# SUPPLIED MATERIAL
.....
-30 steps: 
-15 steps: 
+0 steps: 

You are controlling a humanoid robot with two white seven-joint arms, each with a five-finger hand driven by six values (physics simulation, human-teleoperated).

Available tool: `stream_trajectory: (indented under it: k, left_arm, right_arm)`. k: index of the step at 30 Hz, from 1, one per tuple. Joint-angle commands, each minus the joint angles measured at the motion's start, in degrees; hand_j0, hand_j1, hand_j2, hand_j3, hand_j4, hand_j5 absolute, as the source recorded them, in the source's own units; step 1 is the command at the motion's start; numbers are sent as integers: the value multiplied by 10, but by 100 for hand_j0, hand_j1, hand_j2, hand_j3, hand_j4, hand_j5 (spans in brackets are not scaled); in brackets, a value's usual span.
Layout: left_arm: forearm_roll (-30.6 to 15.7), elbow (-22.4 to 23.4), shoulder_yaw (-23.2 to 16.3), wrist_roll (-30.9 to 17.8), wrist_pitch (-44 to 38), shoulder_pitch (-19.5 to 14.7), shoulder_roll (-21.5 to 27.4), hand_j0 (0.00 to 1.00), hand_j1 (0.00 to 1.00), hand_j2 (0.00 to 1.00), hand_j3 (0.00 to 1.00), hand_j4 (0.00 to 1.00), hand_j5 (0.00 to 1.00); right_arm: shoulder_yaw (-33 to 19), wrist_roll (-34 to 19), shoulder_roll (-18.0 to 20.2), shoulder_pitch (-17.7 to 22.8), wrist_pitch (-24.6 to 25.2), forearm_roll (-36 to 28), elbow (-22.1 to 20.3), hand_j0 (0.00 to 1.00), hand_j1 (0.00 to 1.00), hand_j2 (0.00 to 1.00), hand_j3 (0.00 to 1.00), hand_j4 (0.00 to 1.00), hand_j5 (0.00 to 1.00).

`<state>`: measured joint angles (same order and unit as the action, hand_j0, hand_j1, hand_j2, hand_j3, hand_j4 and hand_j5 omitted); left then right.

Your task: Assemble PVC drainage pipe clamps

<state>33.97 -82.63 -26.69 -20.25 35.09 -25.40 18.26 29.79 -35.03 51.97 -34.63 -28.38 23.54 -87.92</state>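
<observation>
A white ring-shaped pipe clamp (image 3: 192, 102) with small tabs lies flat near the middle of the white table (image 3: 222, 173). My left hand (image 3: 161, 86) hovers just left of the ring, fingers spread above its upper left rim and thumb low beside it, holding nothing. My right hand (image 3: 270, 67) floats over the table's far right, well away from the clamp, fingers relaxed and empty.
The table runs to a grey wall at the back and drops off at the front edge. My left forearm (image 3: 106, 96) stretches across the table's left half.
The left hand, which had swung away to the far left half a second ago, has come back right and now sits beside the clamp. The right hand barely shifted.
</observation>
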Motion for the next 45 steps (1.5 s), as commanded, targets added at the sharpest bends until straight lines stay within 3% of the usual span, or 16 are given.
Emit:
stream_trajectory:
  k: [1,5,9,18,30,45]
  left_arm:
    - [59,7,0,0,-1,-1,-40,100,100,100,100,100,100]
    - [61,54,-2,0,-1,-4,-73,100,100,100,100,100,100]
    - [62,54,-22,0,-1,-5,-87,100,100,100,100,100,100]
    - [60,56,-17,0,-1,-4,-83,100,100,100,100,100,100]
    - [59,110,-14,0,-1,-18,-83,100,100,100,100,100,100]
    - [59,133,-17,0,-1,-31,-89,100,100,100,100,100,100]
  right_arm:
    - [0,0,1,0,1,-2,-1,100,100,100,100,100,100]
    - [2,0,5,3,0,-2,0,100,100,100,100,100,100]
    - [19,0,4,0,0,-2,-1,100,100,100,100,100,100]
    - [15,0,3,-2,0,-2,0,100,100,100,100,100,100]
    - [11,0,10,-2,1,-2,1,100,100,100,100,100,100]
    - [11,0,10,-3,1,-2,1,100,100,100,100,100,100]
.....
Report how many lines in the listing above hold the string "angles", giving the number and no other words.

2